Shanghai real estate investment market surges to three-year high
Shanghai's real estate investment market will "very likely" pass 100 billion yuan (US$15.52 billion) again this year amid significant recovery in demand.
Major international property consultancy Cushman & Wakefield said that between January and September, 61 en bloc deals valued at a total of 83.3 billion yuan were completed around the city.
The third quarter recorded 20 deals worth 53.1 billion yuan, Cushman & Wakefield said in its latest quarterly report.
"Demand unleashed in the third quarter of this year with buyers with pure investment purposes being active,"said Alvin Yip, Cushman & Wakefield's China president of capital markets.
"For the first time in three years, the city's property investment transactions should pass the 100-billion-yuan barrier, which signals a full-fledged recovery of the market."
Shanghai's real estate investment market suffered weakness in 2019 and 2020 following three years' boom from 2016 to 2018 when en-bloc real estate investment all stayed above the 100-billion-yuan threshold.

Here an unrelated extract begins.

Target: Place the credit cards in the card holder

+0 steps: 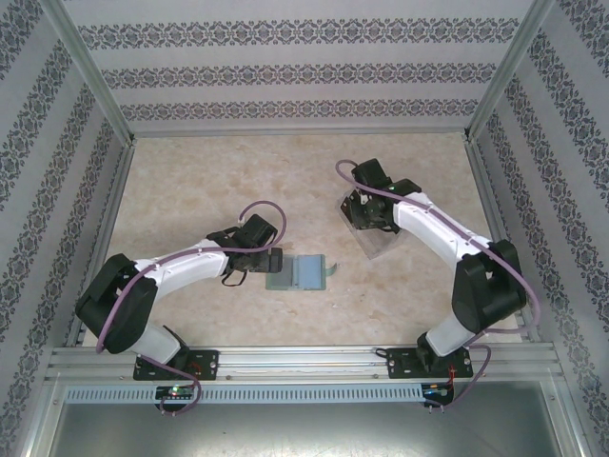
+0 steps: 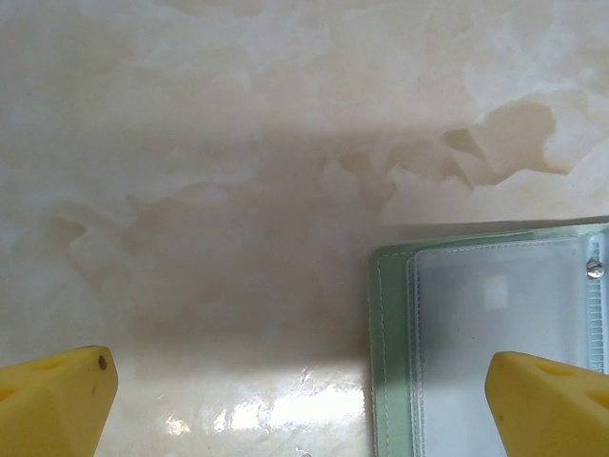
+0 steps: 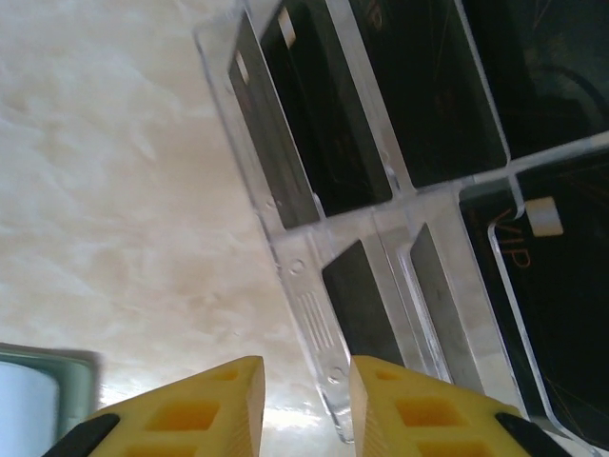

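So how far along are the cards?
Barely started. The card holder lies open, its pocket apparently empty, the left gripper open at its edge. The credit cards stand in the clear rack, whose edge sits between the fingers of the right gripper. All remain to move.

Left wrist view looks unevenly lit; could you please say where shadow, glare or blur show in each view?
Left wrist: a broad shadow crosses the table, glare low beside the card holder; right wrist: its corner blurred, clear rack sharp; top external: even, soft light.
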You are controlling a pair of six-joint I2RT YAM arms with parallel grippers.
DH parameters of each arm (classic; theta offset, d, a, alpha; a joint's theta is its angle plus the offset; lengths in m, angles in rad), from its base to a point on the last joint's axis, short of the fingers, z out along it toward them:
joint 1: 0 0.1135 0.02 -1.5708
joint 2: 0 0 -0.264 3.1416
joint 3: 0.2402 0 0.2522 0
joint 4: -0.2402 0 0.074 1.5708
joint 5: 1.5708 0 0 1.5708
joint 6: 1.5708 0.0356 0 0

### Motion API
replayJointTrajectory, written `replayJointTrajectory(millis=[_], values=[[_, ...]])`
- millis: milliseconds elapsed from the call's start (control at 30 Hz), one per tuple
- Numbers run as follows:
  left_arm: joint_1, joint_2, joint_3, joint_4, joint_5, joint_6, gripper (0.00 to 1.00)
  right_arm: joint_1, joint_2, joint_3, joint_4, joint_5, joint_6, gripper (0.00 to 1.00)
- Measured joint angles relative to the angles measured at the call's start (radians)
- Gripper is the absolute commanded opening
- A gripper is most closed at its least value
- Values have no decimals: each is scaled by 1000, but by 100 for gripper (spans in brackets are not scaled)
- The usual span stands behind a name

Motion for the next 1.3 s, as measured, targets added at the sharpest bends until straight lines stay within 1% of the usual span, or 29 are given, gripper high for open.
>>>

Shanghai's property investment market has become investor-driven again. During the first three quarters, deals worth 53.4 billion yuan, or 64 percent of the total, were concluded by buyers only for investment, Cushman & Wakefield said.
Retail properties were the most sought-after, accounting for 68 percent of the 53.4 billion yuan worth of deals involving buyers with pure investment purposes.
Nationwide, en-bloc transaction volume for 2021 may exceed 250 billion yuan, an increase of over 20 percent from 2020, according to a separate report released by CBRE.
"China's commercial real estate market is entering a new growth cycle, offering investors with both cyclical and structural opportunities," said Sam Xie, head of research, CBRE China. "Investors are proactively pursuing and processing opportunities in gateway cities like Beijing, Shanghai and Shenzhen, especially business parks and prime offices, benefiting from the structural upgrading of the Chinese economy."
Investment prospects for industrial and logistics properties, which have become red hot among global investors after the COVID-19 pandemic mainly fuelled by the accelerated growth of the online economy and life science industry, will be extremely rosy in the next five to 10 years, he said.
The company's recent China investor intentions survey found that 47 percent of the respondents chose industrial and logistics as their most preferred sector, ranking the first among mainstream asset types.
Sustainable growth of demand amid economic transformation, the country's official launch of public REITs which further uplift the liquidity of industrial assets, and their great potential to become an attractive target for global asset allocation, are the three main factors driving demand for industrial and logistics assets investment in China over the next decade, CBRE said.